Many people once objected to ritualization because it stood in the way of the real work. Faced with the machinery of society, they bent to it anyway. Then AI arrived and the friction of ritual suddenly disappeared. Many former rebels turned around and eagerly joined in building rituals at a much larger scale.

That raises an uncomfortable possibility: some resistance may have been less a rejection of ritual than an inability to perform it. AI makes the traces left by ritual cheaper, prettier, and harder to distinguish from real progress. Once everyone can perform the ritual with ease, the reason to stand outside it disappears as well.

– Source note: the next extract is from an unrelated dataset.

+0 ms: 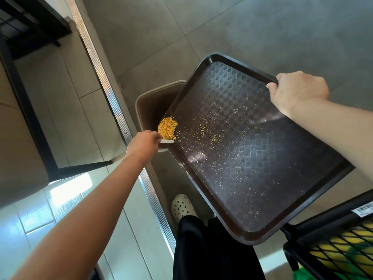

The result is quiet and dangerous:

> The real problem remains unsolved, while the ritual around it grows ever more complete.

Once beautiful rituals become commonplace, they no longer look beautiful. Naturally, the next move is to draw another magic circle and fire up the furnace: AI reads the material, distills experience, reflects on failure, proposes a new strategy, and repeats the cycle in pursuit of self-evolution.

Reading material, generating plans, comparing paths, and proposing candidates are exactly the kinds of work AI does well. But without a real task, clear acceptance criteria, a record of failure, and a cost limit, this “evolution” easily becomes a ritual loop. Failure produces a retrospective. The retrospective produces a new plan. When the new plan fails, an even better retrospective follows.

The magic circle can evolve nothing but purer ritual. The outcome that ritual once served no longer participates in selection. Darwin’s coffin lid must be nailed shut before evolution can be allowed to run this wild.

## The Judgment We Give Away

AI’s greatest temptation may not be to create for us, but to make us willingly surrender judgment.

Judgment is exhausting. It requires us to rank things, make tradeoffs, and absorb a great deal of information. It also requires us to admit that we may be wrong, and that some failures contain no lesson worth preserving.

Sometimes what people want to automate is not the details of the work, but judgment about the work itself. Let AI define the goal, plan the path, verify the result, and carry the complexity; the person keeps the payoff, the status, and the right to sign off. But if a system can independently define goals, judge value, choose paths, accept results, and take responsibility, what is the person who contributes only a signature still doing in the system?

Once judgment has been handed away, retaining the signature does not mean retaining control. That may be more troubling than the familiar question of whether AI will replace people.

There is another difficulty: on many everyday tasks, AI’s answer is already more reliable than the snap judgments many people make. Choosing to preserve your own judgment means accepting the fatigue of thinking, the embarrassment of being wrong, and sometimes doing worse than AI. It is not a comfortable choice.

## The Ritual Engine

The AI era will not automatically make society smarter. It may first make society better at looking smart. More reports, fuller processes, prettier retrospectives, more impressive work—none of it necessarily means more judgment.

AI itself is not the culprit. For someone with a clear goal and a willingness to verify the result, it is a useful tool. But in a society already inclined to reward ritual, it will amplify that inclination.

So perhaps the most important question in the AI era is not:

> Can we get AI to do more?

It is:

> Do we still know what is worth doing?

If we do, AI is a tool. If we do not, it will help us perform the ritual more beautifully than ever.